→ **Task details**
Of the lines in the data below, write out exactly those from the one holding "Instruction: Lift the" through the one holding "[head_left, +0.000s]", both included.
====== Records
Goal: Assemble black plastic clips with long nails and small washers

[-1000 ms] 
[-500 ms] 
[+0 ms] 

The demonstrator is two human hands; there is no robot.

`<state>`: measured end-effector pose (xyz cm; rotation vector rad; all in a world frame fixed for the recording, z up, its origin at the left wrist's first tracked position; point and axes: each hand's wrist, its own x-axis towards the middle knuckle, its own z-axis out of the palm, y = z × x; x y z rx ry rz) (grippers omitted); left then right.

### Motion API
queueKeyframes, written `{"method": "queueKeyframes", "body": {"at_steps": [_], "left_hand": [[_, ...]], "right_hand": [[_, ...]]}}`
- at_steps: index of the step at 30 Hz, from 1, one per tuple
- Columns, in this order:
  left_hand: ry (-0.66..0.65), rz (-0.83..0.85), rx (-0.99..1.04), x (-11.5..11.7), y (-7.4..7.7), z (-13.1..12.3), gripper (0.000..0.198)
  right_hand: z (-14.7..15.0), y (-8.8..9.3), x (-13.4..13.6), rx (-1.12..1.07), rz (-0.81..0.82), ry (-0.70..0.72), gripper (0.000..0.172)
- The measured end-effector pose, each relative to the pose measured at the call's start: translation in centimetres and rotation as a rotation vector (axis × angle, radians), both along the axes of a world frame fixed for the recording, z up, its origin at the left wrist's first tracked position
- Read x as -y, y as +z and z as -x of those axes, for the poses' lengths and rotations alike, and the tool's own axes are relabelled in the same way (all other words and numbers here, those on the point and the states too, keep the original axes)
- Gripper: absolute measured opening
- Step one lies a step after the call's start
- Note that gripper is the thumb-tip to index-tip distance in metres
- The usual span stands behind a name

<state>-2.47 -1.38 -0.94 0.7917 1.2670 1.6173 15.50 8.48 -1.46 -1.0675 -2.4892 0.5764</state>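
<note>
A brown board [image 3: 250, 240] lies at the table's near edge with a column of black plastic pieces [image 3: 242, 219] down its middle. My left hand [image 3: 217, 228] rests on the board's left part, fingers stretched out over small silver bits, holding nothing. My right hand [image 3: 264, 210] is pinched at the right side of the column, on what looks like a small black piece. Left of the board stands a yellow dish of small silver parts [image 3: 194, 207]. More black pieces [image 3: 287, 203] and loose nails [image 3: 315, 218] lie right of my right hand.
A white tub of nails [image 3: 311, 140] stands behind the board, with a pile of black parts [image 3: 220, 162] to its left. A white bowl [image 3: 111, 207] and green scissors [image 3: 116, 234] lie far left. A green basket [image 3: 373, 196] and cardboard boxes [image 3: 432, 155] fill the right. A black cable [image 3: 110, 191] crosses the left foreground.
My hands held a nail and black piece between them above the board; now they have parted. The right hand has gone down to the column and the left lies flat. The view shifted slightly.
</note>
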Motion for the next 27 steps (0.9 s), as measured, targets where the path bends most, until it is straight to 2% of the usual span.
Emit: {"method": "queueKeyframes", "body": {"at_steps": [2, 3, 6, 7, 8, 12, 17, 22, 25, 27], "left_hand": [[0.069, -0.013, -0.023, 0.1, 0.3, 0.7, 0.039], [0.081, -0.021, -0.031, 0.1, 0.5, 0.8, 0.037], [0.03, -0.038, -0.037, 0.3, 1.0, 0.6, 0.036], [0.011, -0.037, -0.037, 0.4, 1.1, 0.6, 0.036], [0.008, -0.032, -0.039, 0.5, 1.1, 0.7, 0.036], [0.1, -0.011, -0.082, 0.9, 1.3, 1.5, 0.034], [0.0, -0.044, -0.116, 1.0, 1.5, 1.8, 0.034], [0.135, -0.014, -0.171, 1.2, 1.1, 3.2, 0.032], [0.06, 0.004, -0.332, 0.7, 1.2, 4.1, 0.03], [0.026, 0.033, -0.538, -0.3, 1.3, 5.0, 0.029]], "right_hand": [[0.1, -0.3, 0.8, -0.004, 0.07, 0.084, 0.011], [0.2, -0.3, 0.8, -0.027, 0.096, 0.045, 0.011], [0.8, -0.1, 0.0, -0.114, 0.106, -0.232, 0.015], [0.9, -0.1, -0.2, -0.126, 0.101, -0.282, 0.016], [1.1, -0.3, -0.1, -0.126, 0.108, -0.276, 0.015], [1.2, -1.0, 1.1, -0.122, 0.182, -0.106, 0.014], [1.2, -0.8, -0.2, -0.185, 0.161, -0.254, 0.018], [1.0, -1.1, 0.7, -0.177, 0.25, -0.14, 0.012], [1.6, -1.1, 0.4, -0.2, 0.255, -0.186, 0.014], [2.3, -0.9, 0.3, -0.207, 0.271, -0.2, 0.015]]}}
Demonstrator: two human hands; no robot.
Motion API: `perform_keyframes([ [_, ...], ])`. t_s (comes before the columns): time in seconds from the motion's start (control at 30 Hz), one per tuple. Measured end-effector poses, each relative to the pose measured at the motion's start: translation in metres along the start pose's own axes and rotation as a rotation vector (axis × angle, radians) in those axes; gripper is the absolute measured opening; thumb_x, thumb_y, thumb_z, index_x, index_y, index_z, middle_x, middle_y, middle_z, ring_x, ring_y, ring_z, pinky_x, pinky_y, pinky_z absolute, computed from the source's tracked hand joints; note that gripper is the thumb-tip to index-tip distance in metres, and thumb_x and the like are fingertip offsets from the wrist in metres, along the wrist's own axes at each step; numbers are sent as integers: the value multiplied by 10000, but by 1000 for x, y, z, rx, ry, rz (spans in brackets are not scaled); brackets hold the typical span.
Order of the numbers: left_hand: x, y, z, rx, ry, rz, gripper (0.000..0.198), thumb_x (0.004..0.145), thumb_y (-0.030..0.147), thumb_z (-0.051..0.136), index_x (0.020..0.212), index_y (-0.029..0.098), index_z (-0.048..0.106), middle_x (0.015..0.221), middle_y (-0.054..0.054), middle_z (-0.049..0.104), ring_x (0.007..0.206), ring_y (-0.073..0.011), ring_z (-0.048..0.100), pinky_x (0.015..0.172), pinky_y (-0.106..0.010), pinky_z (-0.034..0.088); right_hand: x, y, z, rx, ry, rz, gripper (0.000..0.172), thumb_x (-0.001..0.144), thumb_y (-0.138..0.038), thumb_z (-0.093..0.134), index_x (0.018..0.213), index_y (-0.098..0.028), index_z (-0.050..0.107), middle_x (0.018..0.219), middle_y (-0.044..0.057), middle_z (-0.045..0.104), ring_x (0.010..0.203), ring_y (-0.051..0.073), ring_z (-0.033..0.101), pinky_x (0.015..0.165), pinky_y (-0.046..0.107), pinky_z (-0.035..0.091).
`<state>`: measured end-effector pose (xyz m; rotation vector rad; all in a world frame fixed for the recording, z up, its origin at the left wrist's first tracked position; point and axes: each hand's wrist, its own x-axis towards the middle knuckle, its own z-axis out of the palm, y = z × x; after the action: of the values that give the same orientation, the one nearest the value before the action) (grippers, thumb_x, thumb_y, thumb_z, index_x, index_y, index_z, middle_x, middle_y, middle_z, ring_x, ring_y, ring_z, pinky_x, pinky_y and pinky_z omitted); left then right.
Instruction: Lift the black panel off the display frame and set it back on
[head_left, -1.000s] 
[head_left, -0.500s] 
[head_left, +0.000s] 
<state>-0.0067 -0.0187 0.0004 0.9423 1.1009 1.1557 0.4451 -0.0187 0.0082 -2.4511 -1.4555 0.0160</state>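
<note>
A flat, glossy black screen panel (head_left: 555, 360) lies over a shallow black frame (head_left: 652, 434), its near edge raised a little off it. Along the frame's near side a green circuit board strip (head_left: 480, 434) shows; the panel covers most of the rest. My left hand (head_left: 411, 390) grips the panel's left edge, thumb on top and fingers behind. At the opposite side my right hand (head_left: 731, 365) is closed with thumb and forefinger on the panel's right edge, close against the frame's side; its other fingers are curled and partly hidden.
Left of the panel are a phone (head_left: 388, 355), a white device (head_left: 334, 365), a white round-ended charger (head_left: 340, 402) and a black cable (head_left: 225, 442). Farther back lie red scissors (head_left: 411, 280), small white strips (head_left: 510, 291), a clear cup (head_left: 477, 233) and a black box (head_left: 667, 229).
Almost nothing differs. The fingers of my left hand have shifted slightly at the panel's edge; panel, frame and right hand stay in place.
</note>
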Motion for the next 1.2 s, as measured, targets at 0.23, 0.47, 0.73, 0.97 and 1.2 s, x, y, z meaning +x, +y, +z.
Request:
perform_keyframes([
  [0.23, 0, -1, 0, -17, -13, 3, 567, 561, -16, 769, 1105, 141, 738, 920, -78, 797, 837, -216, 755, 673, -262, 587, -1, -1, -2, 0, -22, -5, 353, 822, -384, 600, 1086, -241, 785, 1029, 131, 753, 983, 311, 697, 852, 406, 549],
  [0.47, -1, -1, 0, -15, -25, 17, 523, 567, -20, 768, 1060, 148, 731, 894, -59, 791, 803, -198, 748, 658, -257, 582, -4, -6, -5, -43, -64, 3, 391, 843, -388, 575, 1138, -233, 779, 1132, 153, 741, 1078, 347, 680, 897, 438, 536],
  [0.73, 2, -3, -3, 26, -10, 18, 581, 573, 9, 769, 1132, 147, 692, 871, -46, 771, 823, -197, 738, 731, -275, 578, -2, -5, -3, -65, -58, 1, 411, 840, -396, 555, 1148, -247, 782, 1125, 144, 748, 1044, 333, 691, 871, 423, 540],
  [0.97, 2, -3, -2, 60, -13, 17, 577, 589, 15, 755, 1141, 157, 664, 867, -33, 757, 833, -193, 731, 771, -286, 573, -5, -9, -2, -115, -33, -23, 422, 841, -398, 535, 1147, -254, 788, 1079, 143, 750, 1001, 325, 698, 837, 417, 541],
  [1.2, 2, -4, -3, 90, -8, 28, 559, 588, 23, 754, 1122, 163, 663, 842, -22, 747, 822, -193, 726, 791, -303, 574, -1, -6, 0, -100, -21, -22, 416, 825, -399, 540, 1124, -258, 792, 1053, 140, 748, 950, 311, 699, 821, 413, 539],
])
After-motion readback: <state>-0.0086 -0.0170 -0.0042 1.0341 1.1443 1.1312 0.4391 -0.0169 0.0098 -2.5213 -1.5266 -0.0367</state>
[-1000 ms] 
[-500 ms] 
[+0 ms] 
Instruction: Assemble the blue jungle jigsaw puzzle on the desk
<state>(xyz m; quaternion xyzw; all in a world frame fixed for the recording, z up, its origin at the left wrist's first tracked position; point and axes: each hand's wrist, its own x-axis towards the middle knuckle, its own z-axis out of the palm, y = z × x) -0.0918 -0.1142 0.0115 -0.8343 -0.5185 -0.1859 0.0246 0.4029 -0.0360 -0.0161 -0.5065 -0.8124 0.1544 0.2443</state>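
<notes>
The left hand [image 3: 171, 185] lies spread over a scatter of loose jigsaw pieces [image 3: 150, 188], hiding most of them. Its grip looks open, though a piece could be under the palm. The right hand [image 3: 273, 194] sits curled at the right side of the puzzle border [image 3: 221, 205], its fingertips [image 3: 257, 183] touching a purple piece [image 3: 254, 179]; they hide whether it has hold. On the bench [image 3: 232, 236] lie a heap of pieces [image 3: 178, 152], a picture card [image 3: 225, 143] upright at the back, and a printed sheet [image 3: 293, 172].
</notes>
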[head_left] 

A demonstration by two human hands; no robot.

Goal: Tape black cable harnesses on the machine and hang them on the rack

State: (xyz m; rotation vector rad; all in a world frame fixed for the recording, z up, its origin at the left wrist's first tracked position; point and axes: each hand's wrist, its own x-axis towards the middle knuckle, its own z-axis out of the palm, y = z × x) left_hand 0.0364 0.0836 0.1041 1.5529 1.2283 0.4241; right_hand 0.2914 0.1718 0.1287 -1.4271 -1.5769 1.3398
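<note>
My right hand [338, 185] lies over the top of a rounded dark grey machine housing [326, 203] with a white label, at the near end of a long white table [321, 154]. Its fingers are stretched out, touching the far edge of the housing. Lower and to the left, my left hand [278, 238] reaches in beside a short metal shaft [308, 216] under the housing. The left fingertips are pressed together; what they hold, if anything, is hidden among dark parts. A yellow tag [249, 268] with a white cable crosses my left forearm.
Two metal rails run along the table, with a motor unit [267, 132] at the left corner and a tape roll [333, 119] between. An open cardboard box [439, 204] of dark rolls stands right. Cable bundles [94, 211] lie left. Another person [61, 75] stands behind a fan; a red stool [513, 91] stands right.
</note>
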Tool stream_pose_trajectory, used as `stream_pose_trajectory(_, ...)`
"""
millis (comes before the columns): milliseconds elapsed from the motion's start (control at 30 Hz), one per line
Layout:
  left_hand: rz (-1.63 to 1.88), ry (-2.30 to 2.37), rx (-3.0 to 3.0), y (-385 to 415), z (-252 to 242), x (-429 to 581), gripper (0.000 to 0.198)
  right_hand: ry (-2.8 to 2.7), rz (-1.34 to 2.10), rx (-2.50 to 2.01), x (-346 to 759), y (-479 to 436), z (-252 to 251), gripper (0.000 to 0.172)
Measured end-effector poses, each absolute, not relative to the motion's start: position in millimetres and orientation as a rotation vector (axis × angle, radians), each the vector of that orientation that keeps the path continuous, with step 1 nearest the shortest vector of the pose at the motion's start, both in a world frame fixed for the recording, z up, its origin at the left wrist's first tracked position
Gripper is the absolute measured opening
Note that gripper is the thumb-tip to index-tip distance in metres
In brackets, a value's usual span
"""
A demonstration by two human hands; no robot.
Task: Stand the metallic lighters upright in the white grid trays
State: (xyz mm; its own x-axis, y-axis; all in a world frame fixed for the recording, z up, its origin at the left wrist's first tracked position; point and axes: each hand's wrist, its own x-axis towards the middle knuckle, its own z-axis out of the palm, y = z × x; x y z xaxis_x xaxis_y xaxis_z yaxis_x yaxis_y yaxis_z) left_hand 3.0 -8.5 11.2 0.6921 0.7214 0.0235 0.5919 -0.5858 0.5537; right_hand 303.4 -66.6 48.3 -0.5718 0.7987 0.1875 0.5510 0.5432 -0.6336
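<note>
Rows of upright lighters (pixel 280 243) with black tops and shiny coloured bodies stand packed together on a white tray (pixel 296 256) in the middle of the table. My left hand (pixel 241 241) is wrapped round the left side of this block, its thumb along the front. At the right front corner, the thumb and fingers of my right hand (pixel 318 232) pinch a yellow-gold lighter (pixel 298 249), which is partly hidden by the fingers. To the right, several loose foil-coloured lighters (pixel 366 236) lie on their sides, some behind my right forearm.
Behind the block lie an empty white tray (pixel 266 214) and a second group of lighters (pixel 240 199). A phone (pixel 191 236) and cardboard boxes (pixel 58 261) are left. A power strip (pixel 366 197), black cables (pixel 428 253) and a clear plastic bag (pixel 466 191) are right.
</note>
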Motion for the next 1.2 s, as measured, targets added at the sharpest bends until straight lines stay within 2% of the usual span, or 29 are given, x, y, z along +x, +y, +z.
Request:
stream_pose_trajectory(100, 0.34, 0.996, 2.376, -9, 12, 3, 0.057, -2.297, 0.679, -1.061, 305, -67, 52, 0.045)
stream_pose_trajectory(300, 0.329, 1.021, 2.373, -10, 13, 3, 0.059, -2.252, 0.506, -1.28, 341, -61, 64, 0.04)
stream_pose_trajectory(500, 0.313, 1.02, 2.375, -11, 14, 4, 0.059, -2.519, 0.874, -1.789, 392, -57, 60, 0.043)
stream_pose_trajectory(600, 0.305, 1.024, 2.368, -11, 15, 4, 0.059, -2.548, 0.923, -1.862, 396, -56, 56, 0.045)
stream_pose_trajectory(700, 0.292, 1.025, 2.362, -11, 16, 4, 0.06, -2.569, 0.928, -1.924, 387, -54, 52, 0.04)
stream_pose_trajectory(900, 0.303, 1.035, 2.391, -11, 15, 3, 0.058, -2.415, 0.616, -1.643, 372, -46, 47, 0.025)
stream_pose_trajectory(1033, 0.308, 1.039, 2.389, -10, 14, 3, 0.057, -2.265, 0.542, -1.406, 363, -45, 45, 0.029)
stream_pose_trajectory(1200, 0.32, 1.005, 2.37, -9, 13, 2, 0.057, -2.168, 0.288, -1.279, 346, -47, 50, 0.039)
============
→ **Answer space**
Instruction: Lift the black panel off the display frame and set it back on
[head_left, -1.000s] 
[head_left, -0.500s] 
[head_left, +0.000s] 

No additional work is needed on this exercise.